Only those lines in the data below from the line containing "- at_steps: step" through the line containing "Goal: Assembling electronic", both included, should be restated word for word.

Given information
● ● ● ● ● ● ●
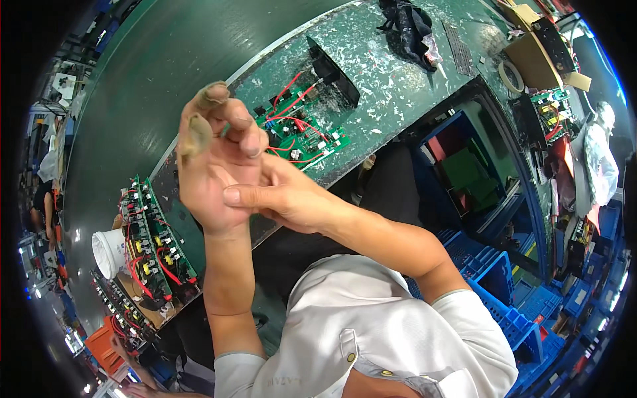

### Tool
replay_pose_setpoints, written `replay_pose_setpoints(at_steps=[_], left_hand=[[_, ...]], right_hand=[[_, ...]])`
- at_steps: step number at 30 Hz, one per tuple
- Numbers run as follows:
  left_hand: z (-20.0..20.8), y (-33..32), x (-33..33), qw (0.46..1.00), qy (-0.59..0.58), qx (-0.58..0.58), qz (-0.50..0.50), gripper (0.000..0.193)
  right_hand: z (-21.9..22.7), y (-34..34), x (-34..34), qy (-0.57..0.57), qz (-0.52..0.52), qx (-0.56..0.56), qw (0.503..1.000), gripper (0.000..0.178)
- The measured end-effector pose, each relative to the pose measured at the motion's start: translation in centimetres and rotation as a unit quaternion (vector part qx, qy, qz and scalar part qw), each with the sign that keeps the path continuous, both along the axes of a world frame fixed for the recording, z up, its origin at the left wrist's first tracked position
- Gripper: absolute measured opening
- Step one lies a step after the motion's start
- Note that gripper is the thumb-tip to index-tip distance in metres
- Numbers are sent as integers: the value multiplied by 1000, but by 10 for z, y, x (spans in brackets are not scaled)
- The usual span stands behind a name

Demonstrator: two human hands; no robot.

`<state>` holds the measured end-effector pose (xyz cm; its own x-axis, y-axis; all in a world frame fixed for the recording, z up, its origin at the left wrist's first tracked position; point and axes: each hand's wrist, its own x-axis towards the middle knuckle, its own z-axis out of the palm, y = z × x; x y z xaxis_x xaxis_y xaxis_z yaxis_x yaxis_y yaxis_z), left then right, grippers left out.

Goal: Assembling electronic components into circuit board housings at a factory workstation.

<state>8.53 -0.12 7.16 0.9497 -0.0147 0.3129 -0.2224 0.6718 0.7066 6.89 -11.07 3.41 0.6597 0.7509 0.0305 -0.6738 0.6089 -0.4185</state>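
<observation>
The left hand (215,176) was raised nearest the camera, palm showing, its fingers loosely curled around nothing, with pale covers (198,134) on two fingertips. The right hand (286,198) gripped it, thumb laid across the base of the palm. Just beyond them, a green circuit board (312,138) with red wires lay on the scuffed desk (391,89). More boards (154,235) stood at the left beside a white tub (107,254).

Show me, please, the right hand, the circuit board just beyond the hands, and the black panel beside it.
Right hand (286,198): head view, on its back near the thumb.
Circuit board (308,138): head view, on its wired middle.
Black panel (337,74): head view, on its flat face.
</observation>
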Motion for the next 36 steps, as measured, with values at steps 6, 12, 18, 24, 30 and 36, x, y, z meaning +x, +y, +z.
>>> replay_pose_setpoints(at_steps=[6,12,18,24,30,36], left_hand=[[-17,14,-7,848,-106,466,228,28],[-32,17,-12,855,107,504,60,52],[-54,-5,-15,913,145,378,54,42],[-66,-35,-18,938,170,274,130,30],[-52,-35,10,942,153,288,82,48],[-55,-32,21,931,160,311,-102,35]], right_hand=[[3,-32,3,-201,-116,-265,936,30],[-9,-57,56,-524,-323,-561,553,30],[-22,-57,61,-358,-217,-505,755,23],[-23,-70,58,-297,-198,-458,814,24],[-5,-84,64,-317,-188,-444,816,29],[0,-97,61,-424,-234,-484,729,21]])
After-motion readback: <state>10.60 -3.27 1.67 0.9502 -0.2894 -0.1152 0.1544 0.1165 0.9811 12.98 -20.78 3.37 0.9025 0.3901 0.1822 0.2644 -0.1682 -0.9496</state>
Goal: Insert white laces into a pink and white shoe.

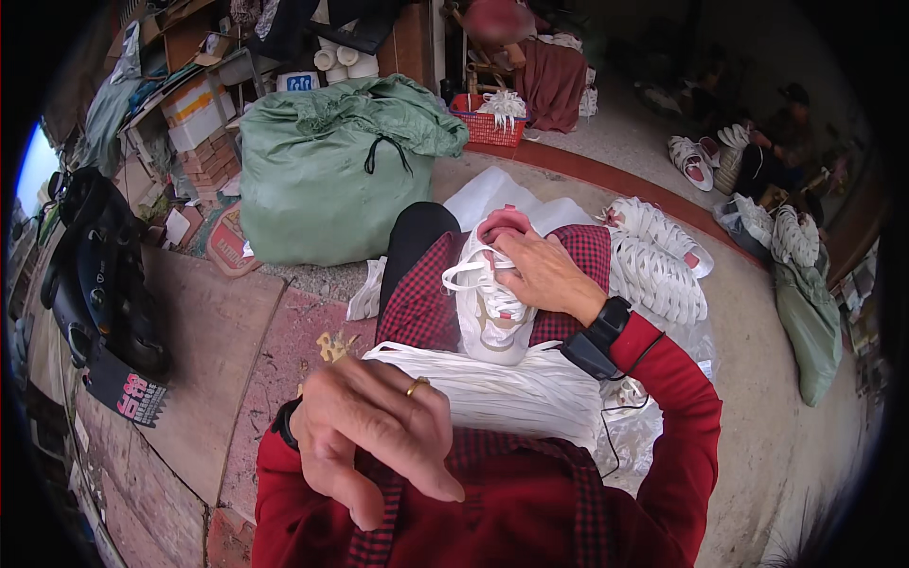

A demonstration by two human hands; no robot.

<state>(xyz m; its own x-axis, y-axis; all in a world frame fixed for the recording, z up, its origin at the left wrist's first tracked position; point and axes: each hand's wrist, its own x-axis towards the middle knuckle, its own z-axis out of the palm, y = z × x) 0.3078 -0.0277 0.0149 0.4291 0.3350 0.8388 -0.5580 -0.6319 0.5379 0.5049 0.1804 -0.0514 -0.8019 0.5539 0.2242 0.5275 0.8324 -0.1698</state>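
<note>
A white sneaker (490, 322) with a pink lining rests on my lap, toe toward me. My right hand (542, 270) grips it at the ankle opening, with some fingers down inside the pink collar. White lace crosses the shoe's front, and a loose loop of it hangs out on the left side. Close to the camera, my left hand (379, 435) is raised, its thumb and forefinger apart and nothing visible between them. A thick bundle of white shoelaces (483, 388) lies across my lap below the toe, partly behind my left hand.
Rows of white sneakers (658, 270) stand to my right on plastic sheeting. A large green sack (331, 175) sits ahead on the left, with a red basket (492, 133) of white laces beyond. A black scooter-like vehicle (104, 275) stands far left. Other people sit at the back.
</note>
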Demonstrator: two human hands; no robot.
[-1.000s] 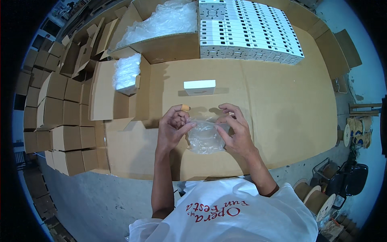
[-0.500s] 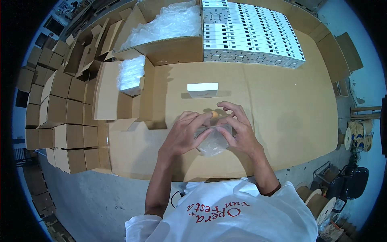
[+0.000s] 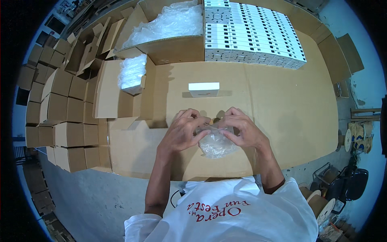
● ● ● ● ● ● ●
Solution
- at_steps: step number at 30 Hz, one per tuple
- Numbers run as follows:
  left_hand: z (-20.0..20.8), y (-33..32), x (-33..33), qw (0.46..1.00), qy (-0.59..0.58), qx (-0.58..0.58), qz (-0.50..0.50), gripper (0.000..0.193)
  right_hand: z (-21.9..22.7), y (-34..34), x (-34..34), qy (-0.57..0.57), qz (-0.52..0.52), qx (-0.56..0.56), qw (0.503..1.000), gripper (0.000..0.178)
- The measured end-effector pose, each relative to the pose measured at the motion's start: translation in centimetres and rotation as a unit quaternion (vector part qx, qy, qz and scalar part qw), each with the sign that keeps the path continuous, both along the axes of a world frame fixed for the recording, z up, its origin at the left wrist's first tracked position
- Gripper: absolute measured opening
- Step one lies a step after the motion's start
- Note that gripper is the thumb-tip to index-tip distance in metres
- Numbers are sent as integers: the value multiplied by 1000, but by 10 for z, y, x (spans in brackets are not scaled)
- The usual span stands behind a name

Demonstrator: two human hands; no robot.

`<state>` holds the measured end-effector pose (xyz cm; its own x-axis, y-axis; all in a world frame fixed for the recording, z up, its origin at the left wrist's first tracked position; point and axes: each hand's wrist, its own x-axis towards the middle knuckle, its own z-axis out of the palm, y = z × x; x y z xaxis_x xaxis_y xaxis_z yaxis_x yaxis_y yaxis_z), left then right, grippers left out.

Goal: Assembling electronic components into circuit board housings at a factory workstation.

The complete answer has been given.